Pacific Rim Symposium on Surfaces, Coatings and Interfaces (PacSurf 2016)
    Nanomaterials Tuesday Sessions
       Session NM-TuM

Invited Paper NM-TuM11
Growth and In situ Electronic Transport and Scanning Probe Studies of Topological Materials Bi2Se3 and Na3Bi

Tuesday, December 13, 2016, 11:20 am, Room Hau

Session: Nanofabrication and Nanodevices I
Presenter: Michael Fuhrer, Monash University, Australia
Correspondent: Click to Email

Topological materials are fascinating novel electronic phases with important device implications. Topological insulators are insulating in their interiors but conduct on their boundaries; two-dimensional topological insulators can realize dissipationless conduction along their one-dimensional edges. Topological Dirac semimetals lie at the boundary between conventional and topological insulators, and can be pushed toward one or the other by electric or magnetic fields, realizing new types of switches.

I will discuss the development of a novel experimental capability combining the growth of topological materials by molecular beam epitaxy (MBE) with in situ magnetotransport and low-temperature scanning tunneling microscopy at 5 K. This capability has been used to study the transport properties of topological insulator Bi2Se3 in situ during MBE growth, monitoring the carrier concentration and mobility as a function of film thickness[1]. More recently, topological Dirac semimetal Na3Bi thin films have been prepared on α-Al2O3(0001) substrates with low temperature charge carrier mobilities exceeding 6000 cm2V-1s-1 with n-type carrier densities below 1 x 1018 cm-3, comparable to the best single crystal values[2]. Perpendicular magnetoresistance at low field shows the perfect weak-antilocalization behaviour expected for Dirac fermions in the absence of intervalley scattering.
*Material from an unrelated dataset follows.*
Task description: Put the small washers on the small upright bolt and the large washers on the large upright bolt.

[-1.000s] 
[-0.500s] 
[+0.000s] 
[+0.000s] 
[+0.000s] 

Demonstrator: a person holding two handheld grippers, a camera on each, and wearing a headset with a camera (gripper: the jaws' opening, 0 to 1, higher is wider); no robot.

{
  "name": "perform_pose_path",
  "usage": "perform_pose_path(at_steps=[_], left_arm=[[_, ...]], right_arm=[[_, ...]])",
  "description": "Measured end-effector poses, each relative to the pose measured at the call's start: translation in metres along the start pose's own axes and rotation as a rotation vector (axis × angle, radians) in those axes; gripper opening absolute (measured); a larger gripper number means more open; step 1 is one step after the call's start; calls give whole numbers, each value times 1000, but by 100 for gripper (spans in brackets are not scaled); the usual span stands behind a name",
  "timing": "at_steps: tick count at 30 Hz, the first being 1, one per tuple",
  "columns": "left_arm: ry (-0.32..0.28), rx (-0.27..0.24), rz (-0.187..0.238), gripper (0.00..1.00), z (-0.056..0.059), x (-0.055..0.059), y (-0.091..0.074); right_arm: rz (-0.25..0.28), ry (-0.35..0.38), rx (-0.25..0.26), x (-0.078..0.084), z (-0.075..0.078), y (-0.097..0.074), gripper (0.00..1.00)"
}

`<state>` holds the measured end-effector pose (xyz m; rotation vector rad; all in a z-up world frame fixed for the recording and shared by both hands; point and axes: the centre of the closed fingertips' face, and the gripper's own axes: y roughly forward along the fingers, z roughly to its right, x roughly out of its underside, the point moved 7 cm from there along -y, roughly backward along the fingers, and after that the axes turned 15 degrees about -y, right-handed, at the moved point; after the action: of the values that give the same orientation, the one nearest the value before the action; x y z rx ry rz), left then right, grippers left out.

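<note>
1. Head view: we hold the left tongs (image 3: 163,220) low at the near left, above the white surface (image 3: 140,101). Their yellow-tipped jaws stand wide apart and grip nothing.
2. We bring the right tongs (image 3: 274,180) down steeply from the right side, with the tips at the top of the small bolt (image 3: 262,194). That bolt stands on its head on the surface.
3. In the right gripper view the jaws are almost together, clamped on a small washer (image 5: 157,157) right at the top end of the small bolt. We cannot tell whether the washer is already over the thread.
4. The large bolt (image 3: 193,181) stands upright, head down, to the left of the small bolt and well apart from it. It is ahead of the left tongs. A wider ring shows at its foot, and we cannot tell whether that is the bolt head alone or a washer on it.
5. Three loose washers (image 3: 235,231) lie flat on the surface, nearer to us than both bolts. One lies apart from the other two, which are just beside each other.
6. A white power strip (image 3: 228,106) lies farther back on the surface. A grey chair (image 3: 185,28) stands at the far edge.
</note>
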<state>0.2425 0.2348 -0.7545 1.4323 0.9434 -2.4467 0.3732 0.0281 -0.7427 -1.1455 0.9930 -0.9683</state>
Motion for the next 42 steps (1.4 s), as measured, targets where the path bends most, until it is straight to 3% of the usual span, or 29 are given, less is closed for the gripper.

Our ongoing efforts to tune the carrier density using physical and chemical schemes to realize topological devices will also be discussed [3].

References

1. Jack Hellerstedt et al., Appl. Phys. Lett. 105, 173506 (2014).

2. J. Hellerstedt et al., Nano Lett. 16, 3210 (2016).

3. M.T. Edmonds et al., ACS Appl. Mater. Interfaces 8, 16412 (2016).